Prenons la situation de l’enseignement ; elle est absolument catastrophique et nous sommes dans le déni de droit le plus complet. Le rectorat n’a jamais réuni le conseil académique des langues régionales comme cela est prévu pourtant dans les textes ; les postes sont supprimés et jamais remplacés. L’enseignement en primaire et dans le secondaire n’est plus désormais qu’un reliquat. L’IEO a tenté de s’impliquer et de proposer des interventions dans ce vide abyssal. Jean-François Vignaud en a fait le bilan. Si la demande d’enseignement à destination des adultes ne fait que croître, tous les partenariats avec l’éducation nationale se sont à ce jour soldés par des échecs, à l’exemple des interventions dans le parc du Périgord Limousin qui après deux ans d’efforts – le temps de mettre les choses en place – n’a pas été reconduit… Selon les propres mots de Vignaud, « on s’épuise »… Mais, comme l’a bien remarqué Yves Lavalade, le problème en l’occurrence est celui d’un véritable recrutement de personnel par l’Éducation nationale et de la formation de maîtres (un seul enseignant du secondaire en ce moment en formation avec des compétences en Limousin).
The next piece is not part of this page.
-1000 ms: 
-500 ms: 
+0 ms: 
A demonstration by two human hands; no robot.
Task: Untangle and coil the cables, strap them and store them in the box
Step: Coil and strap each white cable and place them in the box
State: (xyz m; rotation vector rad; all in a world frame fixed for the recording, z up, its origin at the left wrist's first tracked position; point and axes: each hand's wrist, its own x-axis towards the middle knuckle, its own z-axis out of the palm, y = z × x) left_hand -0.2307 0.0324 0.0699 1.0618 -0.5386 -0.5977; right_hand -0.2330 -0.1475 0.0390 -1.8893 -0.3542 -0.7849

Estela Parot-Urroz a apporté à ce sujet son témoignage : elle est une jeune professeur des écoles formée pour enseigner l’occitan, à laquelle on n’a jamais donné la possibilité d’exercer ses compétences. Ce n’est qu’après avoir cessé d’enseigner qu’elle a pu intervenir pendant trois ans, les samedi, dans une école du sud Haute-Vienne. Les enseignants furent alors mis en demeure d’arrêter, au motif que cet enseignement était préjudiciable à celui de l’anglais. L’équipe enseignante a cependant décidé de continuer, malgré les injonctions. Estela Parot-Urroz apporte d’autres exemples : ici une jeune institutrice dotée d’une habilitation en occitan, une fois en poste en Haute-Vienne est enjointe par sa hiérarchie à renoncer à l’enseignement de l’occitan et obligée de passer une habilitation en anglais (abjuration de l’occitan et conversion forcée à l’anglais : merveilleux effets des dragonnades linguistiques du rectorat !) ; là un projet d’enseignement élaboré par deux maîtres intégrant l’occitan est refusé, etc. l’inspection académique, à chaque fois, affirmant que les textes ne prévoient plus d’enseignement des langues régionales. De sorte que cet enseignement n’existe plus désormais à l’école publique en Limousin que de manière sporadique ; il est devenu de fait, là où il existe, plus ou moins clandestin, dissimulé sous les autres matières. Dans ces conditions, il est bien entendu impossible de former des locuteurs. Pourtant un tel enseignement jouit d’un capital évident de sympathie chez une partie importante des parents, qui ignorent généralement à quel point la situation est bloquée et décourageante, d’autant plus que nous n’avons aucun moyen, en dehors d’Internet, d’informer la population ; les quotidiens régionaux refusant de publier tout ce qui pourrait apparaître comme polémique sur ces questions, où seules sont permises des platitudes sur les bienfaits de la diversité culturelle (énoncées en français évidemment, pas une ligne de limousin dans les journaux, pas une, merci l’Écho, merci Le Popu !).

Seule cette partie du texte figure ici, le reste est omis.